__WORK INSTRUCTION__:
Set down every line below, word for word.

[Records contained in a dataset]

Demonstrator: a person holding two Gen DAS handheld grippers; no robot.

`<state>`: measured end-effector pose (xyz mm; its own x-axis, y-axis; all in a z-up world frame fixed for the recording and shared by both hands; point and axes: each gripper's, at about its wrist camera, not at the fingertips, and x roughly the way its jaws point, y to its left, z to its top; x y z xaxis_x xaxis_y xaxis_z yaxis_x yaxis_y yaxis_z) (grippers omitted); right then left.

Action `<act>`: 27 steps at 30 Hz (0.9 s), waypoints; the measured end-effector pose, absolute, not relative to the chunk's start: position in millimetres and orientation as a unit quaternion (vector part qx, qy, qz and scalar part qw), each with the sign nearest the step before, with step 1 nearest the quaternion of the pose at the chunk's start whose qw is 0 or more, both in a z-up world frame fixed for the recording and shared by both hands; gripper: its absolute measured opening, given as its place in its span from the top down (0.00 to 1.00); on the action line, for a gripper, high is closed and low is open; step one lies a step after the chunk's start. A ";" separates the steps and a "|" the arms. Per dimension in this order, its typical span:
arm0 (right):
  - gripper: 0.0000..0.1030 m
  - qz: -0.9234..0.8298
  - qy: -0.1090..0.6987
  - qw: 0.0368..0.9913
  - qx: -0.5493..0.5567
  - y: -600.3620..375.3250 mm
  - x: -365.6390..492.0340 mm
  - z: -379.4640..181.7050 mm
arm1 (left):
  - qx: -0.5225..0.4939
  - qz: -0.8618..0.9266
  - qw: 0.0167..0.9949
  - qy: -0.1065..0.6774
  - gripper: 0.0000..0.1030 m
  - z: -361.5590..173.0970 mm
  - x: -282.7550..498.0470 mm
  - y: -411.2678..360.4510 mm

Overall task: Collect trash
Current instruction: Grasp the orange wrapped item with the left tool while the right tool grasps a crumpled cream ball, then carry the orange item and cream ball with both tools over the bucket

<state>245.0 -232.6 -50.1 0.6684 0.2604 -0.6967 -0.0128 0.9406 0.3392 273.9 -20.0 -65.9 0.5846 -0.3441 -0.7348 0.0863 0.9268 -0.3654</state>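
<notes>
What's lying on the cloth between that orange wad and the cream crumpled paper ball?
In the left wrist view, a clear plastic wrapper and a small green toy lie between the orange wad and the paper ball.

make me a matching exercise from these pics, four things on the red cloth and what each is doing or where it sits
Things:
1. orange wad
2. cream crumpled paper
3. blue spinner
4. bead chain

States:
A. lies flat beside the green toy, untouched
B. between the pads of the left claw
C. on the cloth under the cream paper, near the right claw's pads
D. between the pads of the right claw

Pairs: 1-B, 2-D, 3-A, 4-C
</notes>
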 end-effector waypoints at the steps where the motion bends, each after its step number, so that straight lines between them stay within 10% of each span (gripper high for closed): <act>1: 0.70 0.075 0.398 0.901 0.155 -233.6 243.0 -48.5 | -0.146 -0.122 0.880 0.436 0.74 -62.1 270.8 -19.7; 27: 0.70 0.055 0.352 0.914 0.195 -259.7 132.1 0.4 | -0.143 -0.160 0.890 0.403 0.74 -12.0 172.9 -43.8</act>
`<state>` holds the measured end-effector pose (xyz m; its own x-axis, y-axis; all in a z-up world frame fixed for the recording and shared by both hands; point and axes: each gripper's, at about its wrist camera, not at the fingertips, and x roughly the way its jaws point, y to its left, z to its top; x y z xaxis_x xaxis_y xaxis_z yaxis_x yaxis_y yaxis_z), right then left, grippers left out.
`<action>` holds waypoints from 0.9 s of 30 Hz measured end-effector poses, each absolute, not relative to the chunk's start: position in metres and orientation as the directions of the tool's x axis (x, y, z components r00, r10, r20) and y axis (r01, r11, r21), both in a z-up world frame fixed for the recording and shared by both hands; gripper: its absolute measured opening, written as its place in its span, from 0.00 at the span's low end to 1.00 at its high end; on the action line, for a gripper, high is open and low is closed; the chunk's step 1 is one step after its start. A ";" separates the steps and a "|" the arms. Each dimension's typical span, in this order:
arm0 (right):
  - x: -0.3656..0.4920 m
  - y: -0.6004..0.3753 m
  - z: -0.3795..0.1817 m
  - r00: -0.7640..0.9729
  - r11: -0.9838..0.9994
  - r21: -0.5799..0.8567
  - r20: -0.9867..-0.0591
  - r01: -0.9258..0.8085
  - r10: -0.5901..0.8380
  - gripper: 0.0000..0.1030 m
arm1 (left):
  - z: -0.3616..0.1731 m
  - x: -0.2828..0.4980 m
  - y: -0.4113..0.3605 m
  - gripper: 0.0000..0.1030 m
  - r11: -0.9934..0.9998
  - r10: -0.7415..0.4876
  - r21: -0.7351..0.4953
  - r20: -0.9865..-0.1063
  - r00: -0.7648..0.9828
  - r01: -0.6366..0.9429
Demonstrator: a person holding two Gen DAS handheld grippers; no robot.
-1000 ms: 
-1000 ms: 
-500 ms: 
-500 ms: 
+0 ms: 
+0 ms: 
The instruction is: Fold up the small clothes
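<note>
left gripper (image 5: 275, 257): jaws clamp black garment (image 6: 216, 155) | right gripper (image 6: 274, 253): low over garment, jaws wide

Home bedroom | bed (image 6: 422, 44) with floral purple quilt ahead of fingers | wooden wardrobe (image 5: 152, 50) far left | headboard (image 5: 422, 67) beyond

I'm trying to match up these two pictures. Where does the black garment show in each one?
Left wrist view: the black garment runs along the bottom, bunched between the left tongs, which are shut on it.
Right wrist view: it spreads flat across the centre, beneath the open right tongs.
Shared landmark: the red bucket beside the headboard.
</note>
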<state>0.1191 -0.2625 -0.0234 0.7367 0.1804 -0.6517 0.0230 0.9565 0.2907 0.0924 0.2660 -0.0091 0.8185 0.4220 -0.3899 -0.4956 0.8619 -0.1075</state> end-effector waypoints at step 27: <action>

__RESPONSE TO THIS TASK__:
Demonstrator: a person holding two Gen DAS handheld grippers; no robot.

`<state>`: measured end-effector pose (xyz mm; its own x-axis, y-axis; all in a z-up world frame fixed for the recording and shared by both hands; point and axes: each gripper's, at about its wrist camera, not at the fingertips, and x roughly the way its jaws point, y to its left, z to its top; x y z xaxis_x xaxis_y xaxis_z yaxis_x yaxis_y yaxis_z) (grippers omitted); right then left.

Action `<act>`: 27 steps at 30 Hz (0.9 s), waypoints; the measured end-effector pose, absolute, not relative to the chunk's start: position in millimetres and orientation as a unit quaternion (vector part qx, qy, qz and scalar part qw), each with the sign nearest the step before, with step 1 nearest the quaternion of the pose at the chunk's start whose qw is 0 or more, both in a z-up world frame fixed for the recording and shared by both hands; gripper: its absolute measured opening, given as its place in its span from the top down (0.00 to 1.00); on the action line, for a gripper, high is closed and low is open; step one lies a step after the chunk's start. A ";" separates the steps and a "|" the arms. Per dimension in this order, its typical span:
arm0 (right):
  - gripper: 0.0000..0.1030 m
  - qz: -0.9234..0.8298
  - qy: -0.1090..0.6987
  - qw: 0.0368..0.9913
  - qx: -0.5493..0.5567
  - y: -600.3620..375.3250 mm
  - x: -365.6390..492.0340 mm
  - z: -379.4640..181.7050 mm
arm1 (left):
  - qx: -0.5225..0.4939
  - qz: -0.8618..0.9266
  - qw: 0.0167..0.9949
  - qy: -0.1065..0.6774
  - gripper: 0.0000..0.1030 m
  - z: -361.5590..173.0970 mm
  - x: -282.7550..498.0470 mm
  - y: -411.2678..360.4510 mm

Overall task: Collect trash
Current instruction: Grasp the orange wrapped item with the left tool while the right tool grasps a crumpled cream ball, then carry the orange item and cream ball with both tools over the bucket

<state>245.0 -232.6 -50.1 0.6684 0.2604 -0.6967 -0.0128 0.9406 0.3392 273.9 -20.0 -65.9 0.5846 -0.3441 -0.7348 0.0863 0.9268 -0.3654</state>
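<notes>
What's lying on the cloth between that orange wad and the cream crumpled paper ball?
In the left wrist view, a clear plastic wrapper and a small green toy lie between the orange wad and the paper ball.

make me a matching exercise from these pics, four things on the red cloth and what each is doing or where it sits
Things:
1. orange wad
2. cream crumpled paper
3. blue spinner
4. bead chain

States:
A. lies flat beside the green toy, untouched
B. between the pads of the left claw
C. on the cloth under the cream paper, near the right claw's pads
D. between the pads of the right claw

Pairs: 1-B, 2-D, 3-A, 4-C
</notes>
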 end-effector waypoints at the steps where the motion bends, each after its step number, so that straight lines between them stay within 10% of each span (gripper high for closed): <act>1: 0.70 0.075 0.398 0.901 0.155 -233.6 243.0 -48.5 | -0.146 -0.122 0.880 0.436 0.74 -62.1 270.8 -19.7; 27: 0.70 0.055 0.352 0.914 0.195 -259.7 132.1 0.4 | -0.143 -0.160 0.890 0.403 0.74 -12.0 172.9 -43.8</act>
`<state>` holds the measured end-effector pose (xyz m; its own x-axis, y-axis; all in a z-up world frame fixed for the recording and shared by both hands; point and axes: each gripper's, at about its wrist camera, not at the fingertips, and x roughly the way its jaws point, y to its left, z to its top; x y z xaxis_x xaxis_y xaxis_z yaxis_x yaxis_y yaxis_z), right then left, grippers left out.
`<action>` holds waypoints from 0.9 s of 30 Hz measured end-effector poses, each absolute, not relative to the chunk's start: position in metres and orientation as the directions of the tool's x axis (x, y, z components r00, r10, r20) and y axis (r01, r11, r21), both in a z-up world frame fixed for the recording and shared by both hands; gripper: its absolute measured opening, written as its place in its span, from 0.00 at the span's low end to 1.00 at its high end; on the action line, for a gripper, high is open and low is closed; the chunk's step 1 is one step after its start. A ";" separates the steps and a "|" the arms. Each dimension's typical span, in this order:
arm0 (right):
  - x: -0.3656..0.4920 m
  - y: -0.6004..0.3753 m
  - z: -0.3795..0.1817 m
  - r00: -0.7640..0.9729
  - r11: -0.9838..0.9994
  - r21: -0.5799..0.8567
  - r20: -0.9867..-0.0591
  - r01: -0.9258..0.8085
  - r10: -0.5901..0.8380
  - gripper: 0.0000..0.1030 m
arm1 (left):
  - z: -0.3616..0.1731 m
  - x: -0.2828..0.4980 m
  - y: -0.4113..0.3605 m
  - gripper: 0.0000..0.1030 m
  - r11: -0.9934..0.9998
  - r10: -0.7415..0.4876
  - r21: -0.7351..0.4953
  - r20: -0.9865..-0.1063
  - r00: -0.7648..0.9828
  - r01: -0.6366..0.9429
Demonstrator: a person holding two Gen DAS handheld grippers; no robot.
-1000 ms: 
-1000 ms: 
-500 ms: 
-500 ms: 
+0 ms: 
+0 ms: 
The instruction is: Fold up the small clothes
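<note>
left gripper (image 5: 275, 257): jaws clamp black garment (image 6: 216, 155) | right gripper (image 6: 274, 253): low over garment, jaws wide

Home bedroom | bed (image 6: 422, 44) with floral purple quilt ahead of fingers | wooden wardrobe (image 5: 152, 50) far left | headboard (image 5: 422, 67) beyond

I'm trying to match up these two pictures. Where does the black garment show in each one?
Left wrist view: the black garment runs along the bottom, bunched between the left tongs, which are shut on it.
Right wrist view: it spreads flat across the centre, beneath the open right tongs.
Shared landmark: the red bucket beside the headboard.
</note>
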<state>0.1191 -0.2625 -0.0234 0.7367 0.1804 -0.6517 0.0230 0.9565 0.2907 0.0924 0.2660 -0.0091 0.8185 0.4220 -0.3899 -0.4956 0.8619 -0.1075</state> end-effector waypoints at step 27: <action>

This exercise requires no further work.